Mid-Term Outlook (3-5 Years)
As technologies mature and organizations adapt, more substantial transformations will emerge in how security is approached and implemented:
- AI-human collaboration systems
- multimodal AI platforms
- democratized AI development
This period will see significant changes in security architecture and operational models, with increasing automation and integration between previously siloed security functions. Organizations will shift from reactive to proactive security postures.
Long-Term Outlook (5+ Years)
Looking further ahead, more fundamental shifts will reshape how cybersecurity is conceptualized and implemented across digital ecosystems:
- General AI capabilities
- AI-driven scientific breakthroughs
- new computing paradigms
These long-term developments will likely require significant technical breakthroughs, new regulatory frameworks, and evolution in how organizations approach security as a fundamental business function rather than a technical discipline.
Key Risk Factors and Uncertainties
Several critical factors could significantly impact the trajectory of ai tech evolution:
Organizations should monitor these factors closely and develop contingency strategies to mitigate potential negative impacts on technology implementation timelines.
Alternative Future Scenarios
The evolution of technology can follow different paths depending on various factors including regulatory developments, investment trends, technological breakthroughs, and market adoption. We analyze three potential scenarios:
Optimistic Scenario
Responsible AI driving innovation while minimizing societal disruption
Key Drivers: Supportive regulatory environment, significant research breakthroughs, strong market incentives, and rapid user adoption.
Probability: 25-30%
Base Case Scenario
Incremental adoption with mixed societal impacts and ongoing ethical challenges
Key Drivers: Balanced regulatory approach, steady technological progress, and selective implementation based on clear ROI.
Probability: 50-60%
Conservative Scenario
Technical and ethical barriers creating significant implementation challenges
Key Drivers: Restrictive regulations, technical limitations, implementation challenges, and risk-averse organizational cultures.
Probability: 15-20%
Scenario Comparison Matrix
Factor | Optimistic | Base Case | Conservative |
---|---|---|---|
Implementation Timeline | Accelerated | Steady | Delayed |
Market Adoption | Widespread | Selective | Limited |
Technology Evolution | Rapid | Progressive | Incremental |
Regulatory Environment | Supportive | Balanced | Restrictive |
Business Impact | Transformative | Significant | Modest |
Transformational Impact
Redefinition of knowledge work, automation of creative processes.

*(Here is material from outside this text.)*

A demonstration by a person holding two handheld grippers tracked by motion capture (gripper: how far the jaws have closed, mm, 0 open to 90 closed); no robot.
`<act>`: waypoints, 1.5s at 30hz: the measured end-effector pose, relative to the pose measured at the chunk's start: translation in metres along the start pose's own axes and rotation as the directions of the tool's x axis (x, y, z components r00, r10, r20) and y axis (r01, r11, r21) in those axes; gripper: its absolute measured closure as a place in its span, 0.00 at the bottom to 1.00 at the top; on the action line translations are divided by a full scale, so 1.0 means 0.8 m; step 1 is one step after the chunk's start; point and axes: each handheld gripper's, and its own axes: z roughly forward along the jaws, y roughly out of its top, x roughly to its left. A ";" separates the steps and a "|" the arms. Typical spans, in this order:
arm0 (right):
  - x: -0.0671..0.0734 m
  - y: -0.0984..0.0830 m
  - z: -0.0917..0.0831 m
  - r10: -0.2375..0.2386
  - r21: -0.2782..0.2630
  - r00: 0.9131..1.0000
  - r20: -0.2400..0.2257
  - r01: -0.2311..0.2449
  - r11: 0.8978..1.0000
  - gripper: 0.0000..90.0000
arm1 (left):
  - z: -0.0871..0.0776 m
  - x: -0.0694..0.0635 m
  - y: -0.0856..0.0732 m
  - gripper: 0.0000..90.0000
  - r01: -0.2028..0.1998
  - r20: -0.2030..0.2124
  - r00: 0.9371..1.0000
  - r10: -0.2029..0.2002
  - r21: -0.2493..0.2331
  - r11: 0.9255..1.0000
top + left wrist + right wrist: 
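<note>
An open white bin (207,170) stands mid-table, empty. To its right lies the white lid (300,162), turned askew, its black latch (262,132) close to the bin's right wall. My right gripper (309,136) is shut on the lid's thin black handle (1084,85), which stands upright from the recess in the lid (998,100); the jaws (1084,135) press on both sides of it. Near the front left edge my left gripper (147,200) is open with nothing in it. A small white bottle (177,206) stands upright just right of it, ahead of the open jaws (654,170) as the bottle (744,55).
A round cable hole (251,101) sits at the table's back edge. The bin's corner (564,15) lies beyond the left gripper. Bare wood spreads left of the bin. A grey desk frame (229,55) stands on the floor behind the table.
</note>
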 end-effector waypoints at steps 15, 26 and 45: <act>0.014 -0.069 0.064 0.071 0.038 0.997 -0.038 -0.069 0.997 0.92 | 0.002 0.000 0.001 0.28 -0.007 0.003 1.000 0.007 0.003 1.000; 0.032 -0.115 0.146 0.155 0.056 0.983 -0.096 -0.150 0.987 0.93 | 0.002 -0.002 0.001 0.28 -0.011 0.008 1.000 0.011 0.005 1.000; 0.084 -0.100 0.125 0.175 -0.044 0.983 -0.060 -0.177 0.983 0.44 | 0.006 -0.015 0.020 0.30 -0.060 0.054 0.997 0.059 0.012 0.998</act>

This evolution will necessitate significant changes in organizational structures, talent development, and strategic planning processes.

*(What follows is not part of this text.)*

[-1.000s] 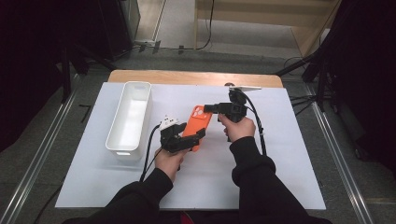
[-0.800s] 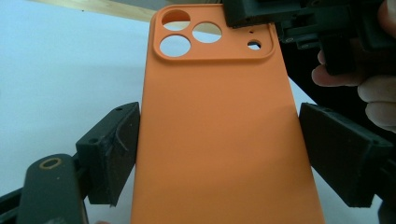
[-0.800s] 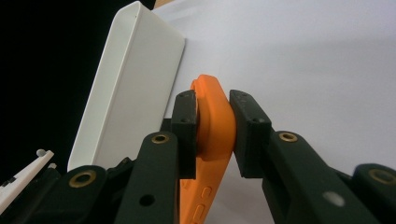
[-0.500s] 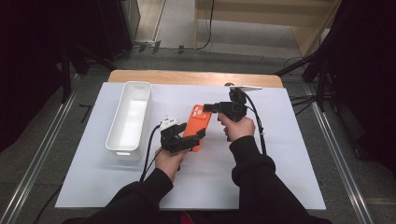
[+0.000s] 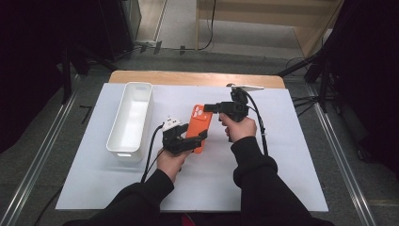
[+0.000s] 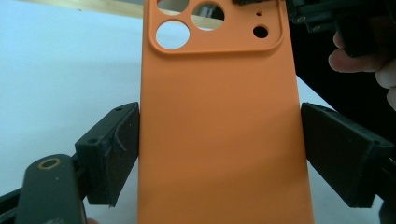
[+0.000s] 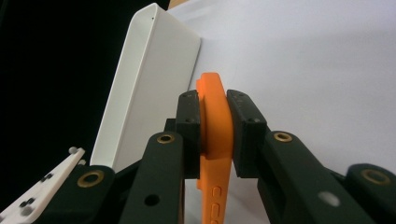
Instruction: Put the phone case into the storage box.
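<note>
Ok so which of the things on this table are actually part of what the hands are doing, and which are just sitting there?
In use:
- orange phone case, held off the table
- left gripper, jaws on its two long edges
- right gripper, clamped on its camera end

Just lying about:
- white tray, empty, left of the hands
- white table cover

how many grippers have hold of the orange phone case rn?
2. The left gripper clamps the orange phone case across its long sides, near the lower end. The right gripper pinches the case's edge at the camera-cutout end, jaws pressed on front and back.
</note>
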Demonstrator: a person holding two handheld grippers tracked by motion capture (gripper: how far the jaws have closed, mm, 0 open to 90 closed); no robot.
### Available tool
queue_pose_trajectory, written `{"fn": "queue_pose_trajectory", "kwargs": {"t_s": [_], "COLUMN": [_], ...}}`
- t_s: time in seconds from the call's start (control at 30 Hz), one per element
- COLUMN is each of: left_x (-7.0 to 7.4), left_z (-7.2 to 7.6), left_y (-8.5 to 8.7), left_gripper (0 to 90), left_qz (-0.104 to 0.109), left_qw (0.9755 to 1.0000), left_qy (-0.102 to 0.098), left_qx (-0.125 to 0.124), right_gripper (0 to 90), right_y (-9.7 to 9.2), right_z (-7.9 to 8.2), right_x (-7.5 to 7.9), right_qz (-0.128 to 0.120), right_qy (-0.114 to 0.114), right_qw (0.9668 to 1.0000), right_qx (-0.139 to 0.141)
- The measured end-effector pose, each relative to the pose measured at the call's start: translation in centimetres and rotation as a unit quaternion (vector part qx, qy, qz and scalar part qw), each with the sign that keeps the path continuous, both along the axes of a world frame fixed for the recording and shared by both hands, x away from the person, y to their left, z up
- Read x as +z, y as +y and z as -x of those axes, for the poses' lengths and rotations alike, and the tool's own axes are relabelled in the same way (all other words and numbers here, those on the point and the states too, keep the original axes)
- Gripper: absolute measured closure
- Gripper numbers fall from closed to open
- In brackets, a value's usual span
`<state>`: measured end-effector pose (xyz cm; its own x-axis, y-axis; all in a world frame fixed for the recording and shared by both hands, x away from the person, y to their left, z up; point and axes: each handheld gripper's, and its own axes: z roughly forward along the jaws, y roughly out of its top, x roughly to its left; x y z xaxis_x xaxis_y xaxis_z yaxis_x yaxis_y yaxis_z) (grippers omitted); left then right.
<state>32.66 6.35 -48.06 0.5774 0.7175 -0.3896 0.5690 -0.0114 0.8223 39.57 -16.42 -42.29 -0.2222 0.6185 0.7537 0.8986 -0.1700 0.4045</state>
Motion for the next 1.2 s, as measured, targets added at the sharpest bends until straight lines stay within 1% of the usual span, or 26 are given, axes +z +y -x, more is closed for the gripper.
{"fn": "queue_pose_trajectory", "kwargs": {"t_s": [0.07, 0.13, 0.17, 0.23, 0.3, 0.33, 0.37, 0.4, 0.43, 0.47, 0.5, 0.53, 0.6, 0.63, 0.67, 0.7, 0.73, 0.77, 0.8, 0.9, 1.0, 1.07, 1.17, 1.2], "left_x": [0.1, 0.1, 0.1, 0.1, 0.1, 0.1, 0.2, 0.3, 0.4, 0.4, 0.5, 0.6, 0.8, 1.0, 1.1, 1.2, 1.4, 1.5, 1.7, 2.0, 2.3, 2.4, 2.7, 2.8], "left_z": [-0.1, -0.2, -0.2, -0.2, -0.1, -0.1, -0.1, -0.1, -0.1, -0.1, -0.1, -0.1, -0.1, -0.1, -0.1, 0.0, 0.1, 0.2, 0.2, 0.3, 0.4, 0.3, 0.2, 0.1], "left_y": [-0.1, -0.2, -0.3, -0.5, -0.6, -0.7, -0.7, -0.8, -0.8, -0.8, -0.8, -0.8, -0.7, -0.7, -0.7, -0.7, -0.8, -0.8, -0.8, -0.9, -0.8, -0.7, -0.4, -0.3], "left_gripper": [15.3, 13.5, 13.2, 8.1, 7.9, 5.2, 0.9, 0.9, 0.9, 0.9, 0.9, 0.9, 0.9, 0.9, 0.9, 0.9, 0.9, 0.9, 0.9, 0.9, 0.9, 0.9, 0.9, 0.9], "left_qz": [-0.004, -0.009, -0.015, -0.020, -0.028, -0.027, -0.032, -0.033, -0.038, -0.037, -0.040, -0.044, -0.042, -0.047, -0.046, -0.052, -0.064, -0.069, -0.074, -0.073, -0.078, -0.078, -0.072, -0.071], "left_qw": [1.0000, 0.9999, 0.9998, 0.9997, 0.9995, 0.9994, 0.9993, 0.9992, 0.9991, 0.9991, 0.9989, 0.9988, 0.9988, 0.9986, 0.9986, 0.9982, 0.9974, 0.9968, 0.9962, 0.9962, 0.9955, 0.9950, 0.9951, 0.9953], "left_qy": [-0.002, 0.002, 0.003, 0.008, 0.003, 0.001, 0.000, 0.001, -0.003, -0.005, -0.004, -0.004, -0.003, -0.005, -0.007, -0.011, -0.020, -0.027, -0.028, -0.022, -0.018, -0.012, -0.007, -0.006], "left_qx": [-0.001, -0.010, -0.010, -0.015, -0.013, -0.020, -0.021, -0.021, -0.020, -0.022, -0.024, -0.021, -0.025, -0.023, -0.027, -0.025, -0.026, -0.029, -0.035, -0.042, -0.051, -0.060, -0.067, -0.066], "right_gripper": [74.7, 74.7, 74.7, 74.7, 74.7, 74.7, 74.7, 74.7, 74.7, 74.7, 74.7, 74.7, 74.7, 74.7, 74.7, 74.7, 74.7, 74.7, 74.6, 74.7, 74.7, 74.7, 74.7, 74.7], "right_y": [0.1, 0.1, 0.1, 0.3, 0.4, 0.4, 0.5, 0.5, 0.5, 0.4, 0.4, 0.4, 0.3, 0.2, 0.2, 0.2, 0.1, 0.1, 0.1, 0.0, -0.1, -0.1, -0.3, -0.4], "right_z": [0.1, 0.1, 0.1, 0.2, 0.2, 0.2, 0.2, 0.2, 0.2, 0.2, 0.2, 0.2, 0.3, 0.3, 0.4, 0.4, 0.5, 0.6, 0.7, 0.8, 1.0, 1.1, 1.3, 1.3], "right_x": [0.1, 0.2, 0.2, 0.3, 0.4, 0.5, 0.5, 0.5, 0.5, 0.5, 0.5, 0.5, 0.6, 0.7, 0.7, 0.8, 0.8, 0.9, 1.0, 1.1, 1.3, 1.4, 1.5, 1.5], "right_qz": [0.000, 0.000, -0.002, -0.001, 0.003, 0.004, 0.004, 0.006, 0.008, 0.010, 0.010, 0.013, 0.017, 0.019, 0.021, 0.023, 0.026, 0.028, 0.034, 0.039, 0.046, 0.053, 0.058, 0.058], "right_qy": [0.000, -0.002, -0.001, -0.002, -0.005, -0.006, -0.005, -0.006, -0.007, -0.008, -0.009, -0.011, -0.017, -0.018, -0.020, -0.025, -0.030, -0.033, -0.038, -0.046, -0.054, -0.065, -0.073, -0.078], "right_qw": [1.0000, 1.0000, 1.0000, 1.0000, 0.9999, 0.9999, 0.9999, 0.9999, 0.9999, 0.9999, 0.9998, 0.9998, 0.9996, 0.9996, 0.9995, 0.9993, 0.9991, 0.9990, 0.9986, 0.9981, 0.9974, 0.9963, 0.9955, 0.9951], "right_qx": [0.000, 0.004, 0.005, 0.007, 0.009, 0.010, 0.010, 0.011, 0.011, 0.011, 0.011, 0.012, 0.011, 0.011, 0.013, 0.013, 0.014, 0.014, 0.014, 0.013, 0.015, 0.017, 0.018, 0.020]}}
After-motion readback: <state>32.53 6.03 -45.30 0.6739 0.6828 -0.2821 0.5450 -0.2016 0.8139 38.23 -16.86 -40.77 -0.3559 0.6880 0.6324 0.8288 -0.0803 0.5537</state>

The convergence of multiple technological trends—including artificial intelligence, quantum computing, and ubiquitous connectivity—will create both unprecedented security challenges and innovative defensive capabilities.
Implementation Challenges
Ethical concerns, computing resource limitations, talent shortages. Organizations will need to develop comprehensive change management strategies to successfully navigate these transitions.
Regulatory uncertainty, particularly around emerging technologies like AI in security applications, will require flexible security architectures that can adapt to evolving compliance requirements.
Key Innovations to Watch
Multimodal learning, resource-efficient AI, transparent decision systems. Organizations should monitor these developments closely to maintain competitive advantages and effective security postures.
Strategic investments in research partnerships, technology pilots, and talent development will position forward-thinking organizations to leverage these innovations early in their development cycle.
Technical Glossary
Key technical terms and definitions to help understand the technologies discussed in this article.
Understanding the following technical concepts is essential for grasping the full implications of the security threats and defensive measures discussed in this article. These definitions provide context for both technical and non-technical readers.